One of the great things about being an Airbnb host is that you can rent out your place, go to another city and rent an amazing apartment that's completely different than your own. The options in Mexico City were plentiful, so much that it made my head spin.
I ended up renting three different places, and while they were all great, next time I think I'll stay in one spot longer. Since most have a check in time of around 3 or 4pm and a check out time around 11am (as they need time to turn it over, like a hotel), it makes for a complicated tango in the middle of the day with your luggage. Luckily, the hosts were accommodating and early/late check outs worked out, but I know what a hassle it can be for them and hated asking. And moving to a new place in the middle of the day ate up a lot of site-seeing time.
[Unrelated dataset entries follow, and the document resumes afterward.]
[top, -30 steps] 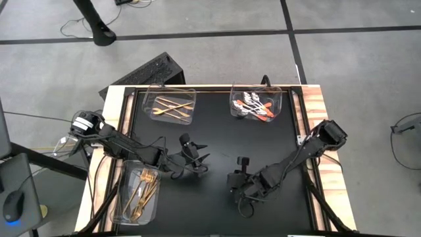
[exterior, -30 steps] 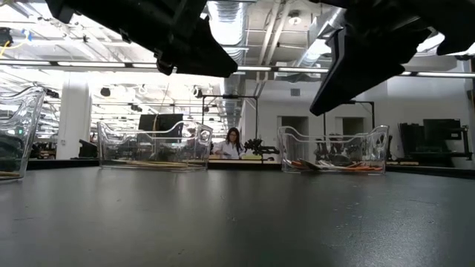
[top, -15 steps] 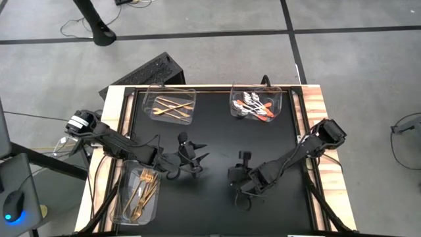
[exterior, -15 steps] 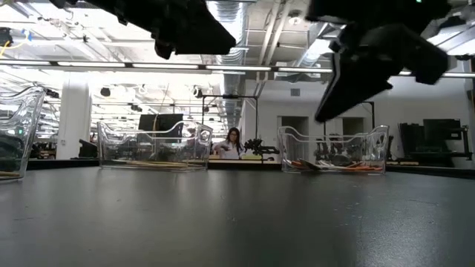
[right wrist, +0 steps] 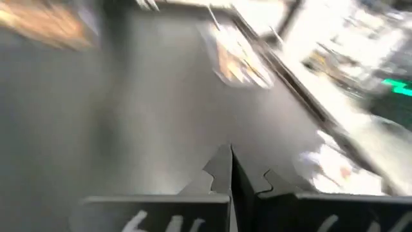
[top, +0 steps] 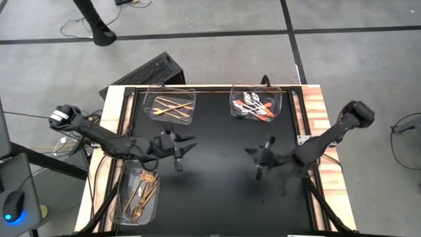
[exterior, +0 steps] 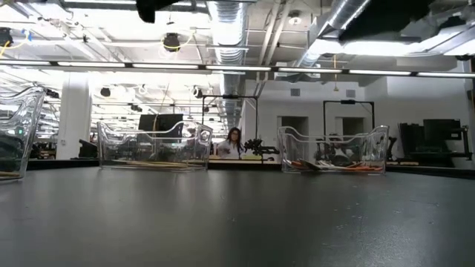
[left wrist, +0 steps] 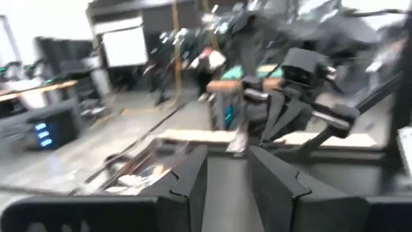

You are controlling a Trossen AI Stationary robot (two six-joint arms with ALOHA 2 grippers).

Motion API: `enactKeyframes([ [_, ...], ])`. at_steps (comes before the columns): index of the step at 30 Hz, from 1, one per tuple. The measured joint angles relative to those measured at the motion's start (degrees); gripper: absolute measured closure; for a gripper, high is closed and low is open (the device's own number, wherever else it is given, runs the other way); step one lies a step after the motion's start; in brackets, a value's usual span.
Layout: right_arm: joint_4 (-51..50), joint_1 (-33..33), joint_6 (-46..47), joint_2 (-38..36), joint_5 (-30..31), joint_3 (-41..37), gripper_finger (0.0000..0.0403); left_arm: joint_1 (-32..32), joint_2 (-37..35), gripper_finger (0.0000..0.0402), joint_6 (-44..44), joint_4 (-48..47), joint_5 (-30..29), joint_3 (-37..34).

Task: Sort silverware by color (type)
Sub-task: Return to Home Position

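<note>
- Overhead, the left gripper (top: 181, 147) hangs over the black table (top: 217, 197) left of centre. The right gripper (top: 260, 159) hangs right of centre, well apart from it.
- Three clear trays hold all the silverware, and none lies loose on the table.
- The gold knives (top: 172, 106), roughly four, lie in the knife tray (top: 148, 119), just beyond the left gripper toward the far edge.
- The gold forks (top: 141, 191), perhaps five, fill the fork tray (top: 118, 197), close beside that gripper on its near, outer side.
- The spoons (top: 255, 107), with silver heads and orange-red handles, sit in the spoon tray (top: 279, 99), beyond the right gripper at the far edge. There seem to be five or six, but they overlap too much to be sure.
- At table level, only dark arm parts cross the top edge. Two trays stand across the table, a third shows at one side, and a person (exterior: 234, 141) is in the room behind.
- From the left wrist, the two fingers (left wrist: 190, 177) stand moderately apart with nothing between them.
- From the right wrist, the two fingers (right wrist: 222, 169) press together, holding nothing. The trays beyond are blurred.
</note>
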Motion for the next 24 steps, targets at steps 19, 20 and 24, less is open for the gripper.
enactKeyframes([
  [19, 53.33, -11.37, -25.5, -27.03, -36.37, -29.45, 0.0387, 4.61, -4.92, 0.031, -1.08, 22.58, 9.01, -18.49],
  [20, 53.43, -11.37, -25.59, -28.01, -36.6, -30.12, 0.0387, 4.75, -5.63, 0.031, -1.75, 22.92, 9.1, -19.76],
  [24, 55.18, -11.37, -25.69, -31.41, -37.61, -33.34, 0.0387, 4.9, -7.65, 0.0311, -3.24, 27.4, 9.48, -24.5],
])
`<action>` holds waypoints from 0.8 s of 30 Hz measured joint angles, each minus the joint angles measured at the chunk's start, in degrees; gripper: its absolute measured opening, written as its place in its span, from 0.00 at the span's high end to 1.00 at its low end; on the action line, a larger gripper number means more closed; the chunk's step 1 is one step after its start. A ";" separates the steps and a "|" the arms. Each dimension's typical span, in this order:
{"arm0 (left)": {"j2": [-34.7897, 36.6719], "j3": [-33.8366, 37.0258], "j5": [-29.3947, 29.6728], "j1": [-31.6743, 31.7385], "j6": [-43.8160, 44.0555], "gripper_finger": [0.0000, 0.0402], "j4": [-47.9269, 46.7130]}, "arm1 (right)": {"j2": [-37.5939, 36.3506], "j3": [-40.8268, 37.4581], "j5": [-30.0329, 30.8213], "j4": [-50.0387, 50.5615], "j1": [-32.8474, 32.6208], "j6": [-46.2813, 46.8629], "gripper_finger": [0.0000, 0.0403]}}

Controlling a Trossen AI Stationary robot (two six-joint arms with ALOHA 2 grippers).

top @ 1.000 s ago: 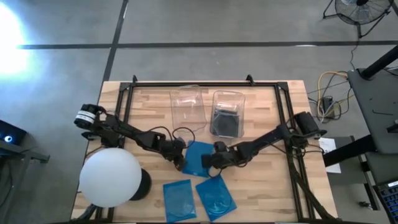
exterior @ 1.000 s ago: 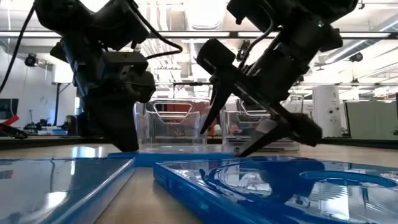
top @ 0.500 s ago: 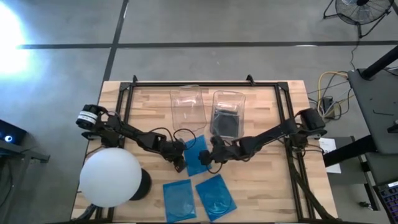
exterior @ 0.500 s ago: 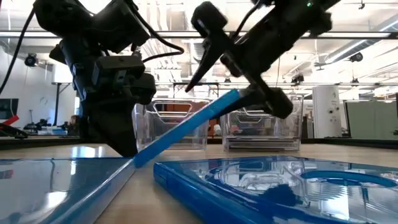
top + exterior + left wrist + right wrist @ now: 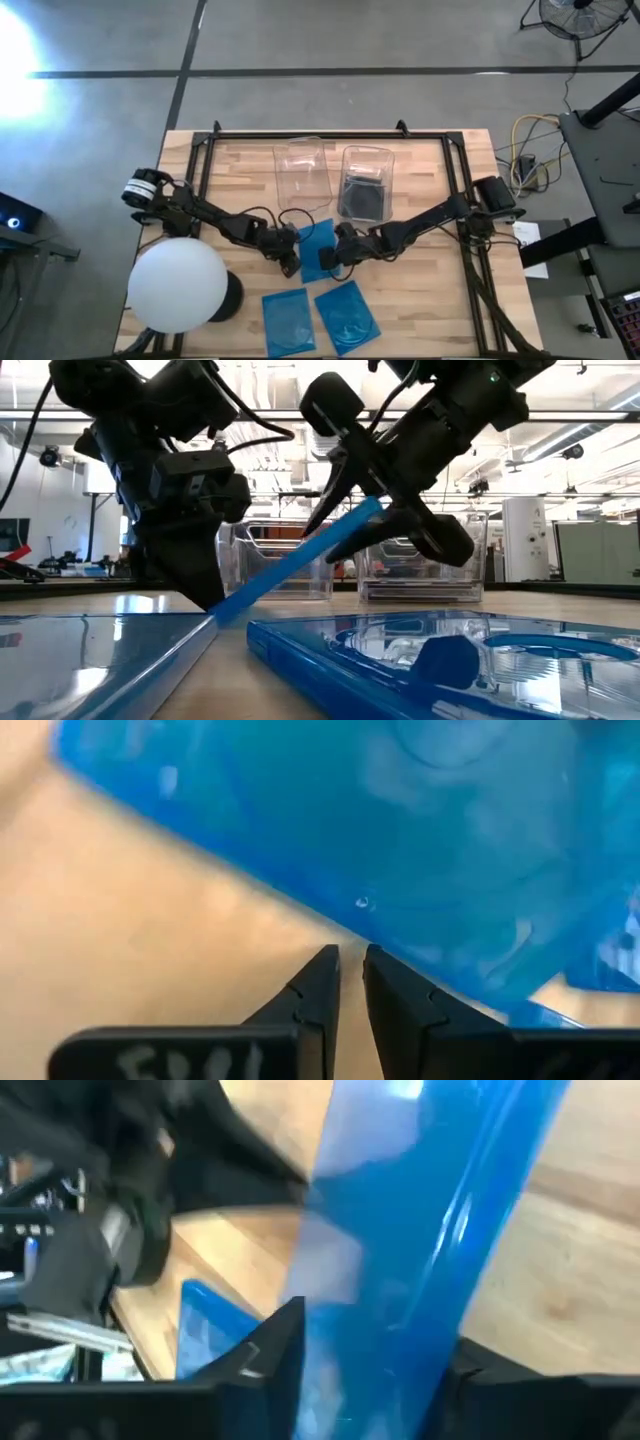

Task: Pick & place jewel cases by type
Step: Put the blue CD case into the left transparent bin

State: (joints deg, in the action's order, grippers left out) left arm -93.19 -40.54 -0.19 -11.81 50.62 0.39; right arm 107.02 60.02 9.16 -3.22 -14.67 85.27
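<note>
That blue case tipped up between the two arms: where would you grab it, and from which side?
Probably by its raised edge, from the right. The tilted blue case rests one edge on the table against the left gripper, whose fingers are shut. Its high edge is free on both faces, and the right gripper already clamps it there.

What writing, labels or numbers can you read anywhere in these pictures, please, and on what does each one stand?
None can be read for certain.
Left gripper: pale scratched marks on its body in the left wrist view, too blurred to read.
Right gripper: no marks seen.
Tilted blue case: no label seen.
Two flat blue cases and: no print visible.
Clear bins and: no labels visible.
</note>
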 joint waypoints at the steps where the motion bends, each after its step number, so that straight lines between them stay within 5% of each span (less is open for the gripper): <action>1: 0.79 0.10 1.14 -0.05 -0.22 0.91 -0.55 | -0.04 -0.19 -0.97 0.10 0.15 -0.22 0.71; 8: 11.06 0.09 5.12 -2.03 2.02 0.91 -8.44 | -3.60 -0.47 -5.84 3.64 0.29 -4.74 0.95; 16: 23.96 0.08 9.76 -3.09 7.16 0.91 -15.14 | -20.37 -0.44 -2.33 10.96 1.51 -11.73 0.96; 19: 26.41 0.10 13.80 -2.84 7.38 0.91 -15.52 | -24.82 -0.38 -1.05 11.17 9.73 -16.89 0.96; 24: 28.07 0.12 16.20 -2.76 8.01 0.91 -16.57 | -18.81 3.06 -16.55 10.22 28.15 -23.31 0.95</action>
State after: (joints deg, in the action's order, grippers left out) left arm -65.11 -40.42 16.01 -14.57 58.63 -16.17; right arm 88.21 63.08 -7.38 7.01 13.48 61.97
I wrote in a previous post about my first host - Tom, who was a super nice ex-pat from NY, and he immediately set me up with a map and suggestions of where to go. He really made me feel at home, which is something that's really invaluable when arriving into a foreign country you're not familiar with. The next night we hung out with some wine and commiserated on the ups and downs of being a host. Exchanging Airbnb horror stories is always fun. Above is a photo of his beautiful roof deck, which was a great place to hang out and read his guidebooks.
Next I stayed at a place that was like a glass tree house in the middle of the city (the patio shown on the top of this post, with me looking pensive). There was also a private rooftop patio with a BBQ, but I only used it to dry my laundry. I can BBQ at home.
One thing I didn't expect was to be so cold in Mexico... January days were still pretty mild during the day, but it got chilly at night and apparently heating in homes is rare. So one of the reasons I booked the 3rd place was for the old clawfoot tub (just like I have at home), and it was perfect to warm up in. And that TILE! I'm a sucker for concrete tile. This whole apartment was visually amazing.
The downside was the stairs to get up to this rooftop apartment, which was more like a ladder. Difficult with luggage, but the worse part was the many doors with tricky locks and different keys to get past. My keys kept getting stuck in the door, so I would have to hide my valuables and hope for the best. This unfortunately led me to forgetting my hidden cash and passport when I checked out, and a resulting 2 extra long Uber rides across town to retrieve them. Duh.
One more shot below of Tom's roof patio... these open metal walkways are popular around Mexico City. An excellent use of space again, but stresses my vertigo.